By analyzing existing cross correlation between HHG Capital Corp and Welsbach Technology Metals, you can compare the effects of market volatilities on HHG Capital and Welsbach Technology and check how they will diversify away market risk if combined in the same portfolio for a given time horizon. You can also utilize pair trading strategies of matching a long position in HHG Capital with a short position of Welsbach Technology. Check out your portfolio center. Please also check ongoing floating volatility patterns of HHG Capital and Welsbach Technology.

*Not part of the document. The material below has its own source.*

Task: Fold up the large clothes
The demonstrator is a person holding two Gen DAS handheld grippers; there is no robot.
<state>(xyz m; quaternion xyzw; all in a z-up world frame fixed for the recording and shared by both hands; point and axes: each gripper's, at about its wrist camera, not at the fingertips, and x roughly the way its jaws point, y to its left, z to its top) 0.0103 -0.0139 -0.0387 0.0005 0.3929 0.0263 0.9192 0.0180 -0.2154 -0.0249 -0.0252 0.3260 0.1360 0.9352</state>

Diversification Opportunities for HHG Capital and Welsbach Technology

-0.67
  Correlation Coefficient

Excellent diversification

The 3 months correlation between HHG and Welsbach is -0.67. Overlapping area represents the amount of risk that can be diversified away by holding HHG Capital Corp and Welsbach Technology Metals in the same portfolio, assuming nothing else is changed. The correlation between historical prices or returns on Welsbach Technology and HHG Capital is a relative statistical measure of the degree to which these equity instruments tend to move together. The correlation coefficient measures the extent to which returns on HHG Capital Corp are associated (or correlated) with Welsbach Technology. Values of the correlation coefficient range from -1 to +1, where. The correlation of zero (0) is possible when the price movement of Welsbach Technology has no effect on the direction of HHG Capital i.e., HHG Capital and Welsbach Technology go up and down completely randomly.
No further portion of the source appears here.